The overarching theme of the congress was “OUT OF EUROPE: Studying Religion(s) in Interconnected Worlds” and all three presenters affiliated with RENSEP spoke in Panel 9: “Are the Gates Open? The Insider/Outsider Debate in the Study of Esotericism”. This panel addressed, among other things, the relevance of exchange between scholars and practitioners within the academic study of esotericism, the rising interest in anthropological approaches within the field and the emerging figure of the ‘scholar-practitioner’. These topics were explored through several case studies, some of which focused on RENSEP and its’ practice-oriented mission

Andrea Centore’s paper, Co-Producing Knowledge in the Study of Esotericism: The Research Network for the Study of Esoteric Practices (RENSEP) and the Reconfiguration of the Insider/Outsider Debate, positioned RENSEP as a case study for rethinking how scholarship and practitioner perspectives can be brought into dialogue. Against the backdrop of the “practical turn” in the study of esotericism, Centore highlighted how RENSEP fosters collaboration across academic and practitioner communities within a global, transdisciplinary framework – one that investigates the productive overlaps, tensions, and asymmetries across diverse epistemic registers. By emphasising esoteric practices and praxis-knowledge, his contribution examined strategies for negotiating emic and etic perspectives without compromising methodological rigour. Ultimately, Centore argued that RENSEP’s model does more than merely expand the methodological toolkit; it reshapes the very conditions under which academic knowledge of esoteric practices is produced. In doing so, it offers a blueprint for scholarship that is more inclusive, pluralistic, and collaborative, while opening new perspectives on how to reframe the insider/outsider debate within the field.

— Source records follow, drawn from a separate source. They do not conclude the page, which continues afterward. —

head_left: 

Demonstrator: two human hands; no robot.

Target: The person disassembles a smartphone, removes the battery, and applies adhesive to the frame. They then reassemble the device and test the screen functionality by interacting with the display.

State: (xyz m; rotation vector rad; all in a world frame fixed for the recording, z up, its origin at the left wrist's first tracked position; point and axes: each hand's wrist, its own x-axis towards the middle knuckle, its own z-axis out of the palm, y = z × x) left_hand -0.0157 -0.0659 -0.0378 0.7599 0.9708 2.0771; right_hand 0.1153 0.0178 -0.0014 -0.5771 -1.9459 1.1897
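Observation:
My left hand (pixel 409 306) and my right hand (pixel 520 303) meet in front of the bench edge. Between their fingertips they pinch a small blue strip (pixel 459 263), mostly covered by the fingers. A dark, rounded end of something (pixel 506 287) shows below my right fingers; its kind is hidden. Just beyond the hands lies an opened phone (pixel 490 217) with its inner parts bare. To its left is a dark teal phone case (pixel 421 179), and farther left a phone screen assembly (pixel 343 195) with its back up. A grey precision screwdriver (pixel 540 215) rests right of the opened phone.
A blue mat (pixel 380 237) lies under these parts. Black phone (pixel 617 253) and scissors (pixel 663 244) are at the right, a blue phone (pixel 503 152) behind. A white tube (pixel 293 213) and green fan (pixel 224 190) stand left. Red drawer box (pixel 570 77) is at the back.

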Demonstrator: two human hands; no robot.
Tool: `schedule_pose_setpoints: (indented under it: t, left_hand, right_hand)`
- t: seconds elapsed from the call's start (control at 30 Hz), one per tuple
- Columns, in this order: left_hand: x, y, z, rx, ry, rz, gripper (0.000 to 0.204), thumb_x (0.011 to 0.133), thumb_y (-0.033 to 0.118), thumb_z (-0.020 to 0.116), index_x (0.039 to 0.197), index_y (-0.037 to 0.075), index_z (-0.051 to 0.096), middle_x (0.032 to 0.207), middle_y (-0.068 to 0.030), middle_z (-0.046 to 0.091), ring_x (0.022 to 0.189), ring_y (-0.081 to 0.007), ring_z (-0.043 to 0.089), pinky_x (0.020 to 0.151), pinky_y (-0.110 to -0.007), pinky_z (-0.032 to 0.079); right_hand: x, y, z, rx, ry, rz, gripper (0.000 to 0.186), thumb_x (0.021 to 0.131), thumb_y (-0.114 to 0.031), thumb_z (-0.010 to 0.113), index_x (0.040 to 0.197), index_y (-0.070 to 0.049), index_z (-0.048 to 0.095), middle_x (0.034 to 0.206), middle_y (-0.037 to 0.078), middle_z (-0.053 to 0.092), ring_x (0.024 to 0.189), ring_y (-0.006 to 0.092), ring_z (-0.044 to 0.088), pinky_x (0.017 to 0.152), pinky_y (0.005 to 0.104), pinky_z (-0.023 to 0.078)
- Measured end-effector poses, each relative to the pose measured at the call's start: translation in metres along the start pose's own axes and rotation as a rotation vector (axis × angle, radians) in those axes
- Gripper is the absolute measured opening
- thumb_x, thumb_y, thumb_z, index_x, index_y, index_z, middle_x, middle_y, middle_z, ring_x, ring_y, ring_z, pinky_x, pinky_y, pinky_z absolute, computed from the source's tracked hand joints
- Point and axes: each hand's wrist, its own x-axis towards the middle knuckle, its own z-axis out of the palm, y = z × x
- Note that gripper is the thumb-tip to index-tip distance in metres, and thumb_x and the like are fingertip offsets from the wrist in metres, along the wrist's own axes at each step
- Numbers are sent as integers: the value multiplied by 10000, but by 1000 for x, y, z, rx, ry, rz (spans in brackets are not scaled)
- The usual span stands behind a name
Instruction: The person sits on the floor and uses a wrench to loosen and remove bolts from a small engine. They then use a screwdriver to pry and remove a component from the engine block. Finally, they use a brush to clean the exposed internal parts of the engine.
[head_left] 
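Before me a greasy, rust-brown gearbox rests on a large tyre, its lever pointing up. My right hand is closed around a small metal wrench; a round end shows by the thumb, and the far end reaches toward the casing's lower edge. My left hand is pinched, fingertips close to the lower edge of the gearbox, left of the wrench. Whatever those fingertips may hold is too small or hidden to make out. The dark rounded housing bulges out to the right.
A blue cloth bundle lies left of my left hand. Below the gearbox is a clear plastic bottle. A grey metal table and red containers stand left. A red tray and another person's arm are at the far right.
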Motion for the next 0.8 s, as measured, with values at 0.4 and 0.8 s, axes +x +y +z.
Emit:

Bernd-Christian Otto’s paper, Practitioner-Scholarship and the Insider/Outsider Debate in the Study of Esotericism, examined the implications of the recent “practice turn” for methodology in the field. Drawing on initiatives such as Trans-States and RENSEP, Otto highlighted how new collaborative approaches challenge traditional boundaries between scholarship and practice while also questioning long-standing stereotypes of the practitioner-scholar. He emphasised the urgent need for a systematic framework for practitioner-scholarship and proposed a methodology rooted in radical agnosticism, reflexive self-observation, and sense-oriented autoethnography. This approach, he argued, enables the production of rigorous research data while avoiding the shortcomings of earlier phenomenological or religionist models, and thereby offering a more robust foundation for future scholarship.

Cavan McLaughlin’s presentation, Trans-States and ‘Enic’ Practitioner-Scholar Transpositionality, drew on findings from his practice-based PhD thesis, which included the founding of the Trans-States research network and art collective. He critically examined the dynamics between practitioners and scholars in the study of esotericism, contrasting traditional methodological conservatism with the more open approaches of cultural and arts-based research. Highlighting the intersections between artists and esoteric practitioners, McLaughlin argued for an “enic” perspective that acknowledges subjective experience while maintaining critical reflexivity. His work underscored the value of practitioner-scholarship and called for more inclusive, collaborative, and interdisciplinary methodologies that bridge academia, occulture, and lived practice.

Together, the three contributions showcased RENSEP’s commitment to fostering critical, interdisciplinary, and inclusive approaches to the study of esotericism. Their presence at the congress also highlighted the network’s growing role in shaping international debates in the field.